For every line in the listing below that contains the word "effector", add one to the tally. State the final number and nothing else.

-------- Dataset extract --------

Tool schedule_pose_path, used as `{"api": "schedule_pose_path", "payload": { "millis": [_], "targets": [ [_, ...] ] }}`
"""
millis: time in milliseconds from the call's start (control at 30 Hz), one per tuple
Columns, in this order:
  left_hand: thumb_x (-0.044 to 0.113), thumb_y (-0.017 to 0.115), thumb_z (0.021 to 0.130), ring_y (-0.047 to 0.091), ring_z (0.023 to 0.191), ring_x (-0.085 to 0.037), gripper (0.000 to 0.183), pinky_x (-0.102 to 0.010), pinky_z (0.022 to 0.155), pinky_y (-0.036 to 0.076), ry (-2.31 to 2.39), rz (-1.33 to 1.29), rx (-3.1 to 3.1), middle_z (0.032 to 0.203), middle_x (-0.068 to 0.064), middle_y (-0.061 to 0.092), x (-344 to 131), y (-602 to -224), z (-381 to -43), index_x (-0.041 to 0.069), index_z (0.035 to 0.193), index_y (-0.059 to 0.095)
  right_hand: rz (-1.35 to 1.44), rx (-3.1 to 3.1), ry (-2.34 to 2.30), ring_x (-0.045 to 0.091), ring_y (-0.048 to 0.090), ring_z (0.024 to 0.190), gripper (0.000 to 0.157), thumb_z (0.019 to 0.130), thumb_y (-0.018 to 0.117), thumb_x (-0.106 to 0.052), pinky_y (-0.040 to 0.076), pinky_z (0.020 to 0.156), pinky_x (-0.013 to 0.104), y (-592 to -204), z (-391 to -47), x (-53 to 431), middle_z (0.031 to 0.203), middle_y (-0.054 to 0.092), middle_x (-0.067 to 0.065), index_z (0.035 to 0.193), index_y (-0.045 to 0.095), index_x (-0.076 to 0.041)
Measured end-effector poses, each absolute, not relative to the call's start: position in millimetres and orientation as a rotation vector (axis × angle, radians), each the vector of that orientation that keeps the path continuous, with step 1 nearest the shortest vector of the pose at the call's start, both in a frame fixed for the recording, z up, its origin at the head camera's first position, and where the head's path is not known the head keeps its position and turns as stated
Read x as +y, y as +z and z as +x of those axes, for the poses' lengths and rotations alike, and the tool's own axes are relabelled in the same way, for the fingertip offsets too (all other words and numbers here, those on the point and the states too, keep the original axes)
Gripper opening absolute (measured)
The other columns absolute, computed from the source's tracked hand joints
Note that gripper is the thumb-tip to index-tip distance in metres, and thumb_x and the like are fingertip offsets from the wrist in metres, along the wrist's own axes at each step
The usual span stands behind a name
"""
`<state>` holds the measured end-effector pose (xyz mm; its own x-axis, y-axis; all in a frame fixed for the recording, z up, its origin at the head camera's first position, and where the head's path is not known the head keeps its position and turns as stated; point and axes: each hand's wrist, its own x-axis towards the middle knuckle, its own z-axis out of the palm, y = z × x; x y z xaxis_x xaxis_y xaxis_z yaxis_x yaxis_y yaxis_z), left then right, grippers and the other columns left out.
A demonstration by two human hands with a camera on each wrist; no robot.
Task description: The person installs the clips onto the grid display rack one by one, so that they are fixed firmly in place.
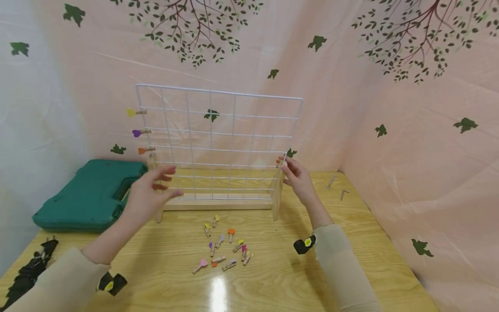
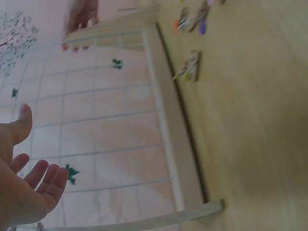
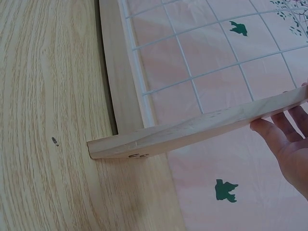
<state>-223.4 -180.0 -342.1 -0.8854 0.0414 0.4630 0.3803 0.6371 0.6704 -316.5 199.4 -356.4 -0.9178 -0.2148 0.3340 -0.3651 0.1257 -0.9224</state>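
Observation:
A white wire grid (image 1: 211, 91) stands upright in a wooden base with a crossbar (image 1: 218, 207) and two side posts. My right hand (image 1: 299, 178) grips the upper end of the right post (image 1: 277, 197), thumb on one side and fingers on the other. In the right wrist view, that post (image 3: 192, 127) runs up to the fingers. My left hand (image 1: 148, 193) hovers in front of the grid's left side, fingers spread and holding nothing. Clipped along the left edge of the grid are a yellow clothespin (image 1: 131, 112), a purple clothespin (image 1: 136, 133) and an orange clothespin (image 1: 142, 151).
Several small wooden clothespins (image 1: 231, 234) with coloured hearts lie scattered before the stand. At the left are a green plastic case (image 1: 82, 195) and a black crumpled item (image 1: 33, 268). A bolt (image 1: 331, 182) and a hex key (image 1: 344, 193) lie at the right. Printed cloth (image 1: 429, 173) hangs around the table.

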Motion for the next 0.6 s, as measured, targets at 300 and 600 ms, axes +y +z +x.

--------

### Answer to the exercise
2